* * *
"Fuck me, that was good."Wes pushed away from the coffee table and leaned back against the base of the sofa, his legs folded in front of him. "Remind me about the time we met," he said, running his palm over the nape of his neck.
I busied myself with dragging the tips of my chopsticks through the dish of soy and wasabi between us. "Do I have to?"
"Yeah," he replied, laughing. "I hate that I can't remember. I never forget people."
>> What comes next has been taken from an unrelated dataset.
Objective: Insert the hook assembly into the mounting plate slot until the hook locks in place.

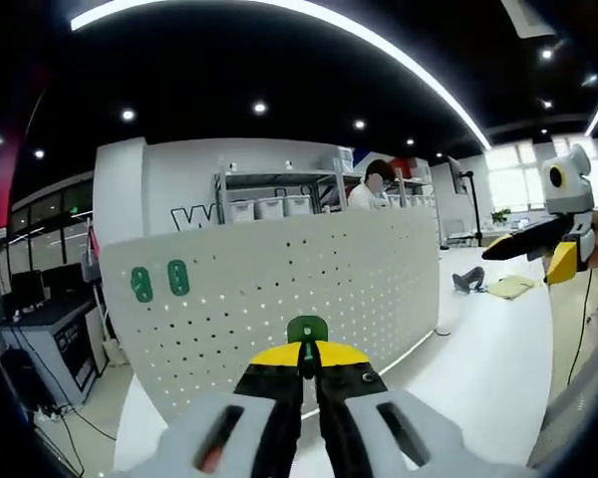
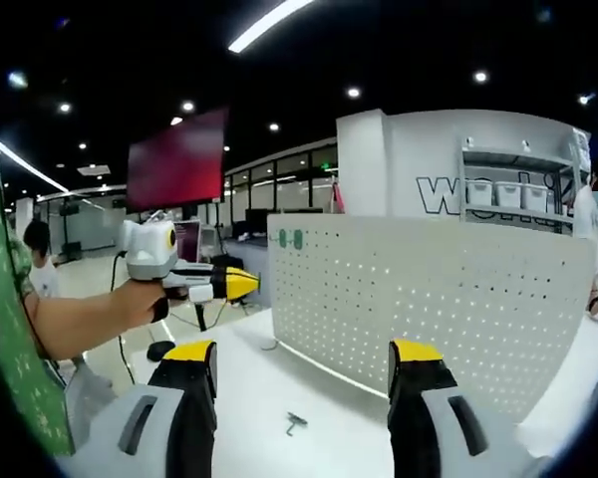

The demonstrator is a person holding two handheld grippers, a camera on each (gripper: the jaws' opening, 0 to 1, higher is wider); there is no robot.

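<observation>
Left gripper view: we are clamping the left gripper on what seems a green hook, pegboard straight ahead; right gripper gaping, empty.

Both views near — facing pegboard

A: State the pegboard finish.
B: White, with a regular grid of small dark holes. Two green hooks sit on it near one upper corner.

A: Gripper colours?
B: The left gripper has black jaws with yellow tips on a pale grey body; a green hook assembly sits between the tips. The right gripper matches: black, yellow-tipped, grey-bodied.

A: Work surface?
B: The table is white, carrying a small dark grey metal part.
</observation>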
As if that made it any better. "Mmhmm." What did it mean that I was the one-off Wes forgot? Was I both unmemorable and unremarkable, leaving him with a mental dead zone where I was concerned?
Ugh. Stop that.
I hated when my insecurities went off like a too-early alarm clock, clanging away until I chucked them out the window.
He tipped his chin up as he studied my legs. "I can't believe I forgot someone like you."
I pointed my sticks at him. "Meaning?"
His brows arched up as he stared at me another beat. "Meaning you're someone I'd like to remember."
I shook my head, not wanting to take possession of the heat behind his words. It wasn't for me. Even if he was fuzzy and employed and I was someone he'd theoretically remember, this unlikely gathering was even more unlikely to occur again. He'd leave and go wherever he went, and he'd stay there.
"It's all good," I said. "It was your sister's wedding. You had other things to notice. And I was making my way through a lot of issues back then."
"What kind of issues?"
He tipped his chin up again. Somehow, that tender gesture was enough to cut right through my bullshit and bring me to heel because I didn't think twice about saying, "Everything. Family stuff, work stuff, boy stuff."
His forehead crinkled. "What's your boy situation now?"
"There is no situation," I replied with a tight grin.
Wes drummed his fingertips against his lips as he hummed to himself. "I was fucked-up that weekend," he murmured.
"More than you are right now?"
He laughed at his brace. "Somehow, yes. It was the first time I had my heart broken. This is just my arm."
I wanted to ask. I wanted to know. I wanted a detailed accounting of who hurt him and how. Instead of requesting any of that, I asked, "And that's the only part of you fucked-up right now?"
He shrugged. "Maybe." Then, "I'm sure you were a pretty young thing at that wedding."
Talk about backhanded compliments. "What does that make me now?"
"Still pretty," he replied with a laugh. "But now you're old enough to stay on the right side of my conscience."
"That's funny," I started, eyeing his brace, "I don't get the impression your conscience calls all the shots." When he replied with a small shrug, I continued. "How did you hurt your arm?"
"I can't tell you that, and even if I could, I wouldn't. You don't need to know what I've seen, sweetheart. You don't need those horrors in that pretty head of yours."
"Oh, you're one of them," I drawled. "You know what's best for everyone. Got it. Good to know."
A smile pulled at his lips. "And what about you? Are you one of those thoroughly excessive Thoms with an h? The t-h-o-m variety?"
"I'm only basically excessive, I'm a t-o-m Tom. I have a friend who is a p-a-w-l Pawl and I admit I thought about making the switch a few years ago." Because I was more than a little masochistic, I asked, "Would it surprise you to know I've seen plenty of horrors?"
He ran his tongue along the seam of his lips, silent for a beat. "Nothing surprises me," he replied. "But it would be a big help if you could tell me who needs a one-way ticket to a watery grave rather than making me do the legwork on my own."
As much as I wanted to curl up in his lap and drown in the safety of his arms, I shook my head, waved away his words. That was the proper response. "None of that, please, 007."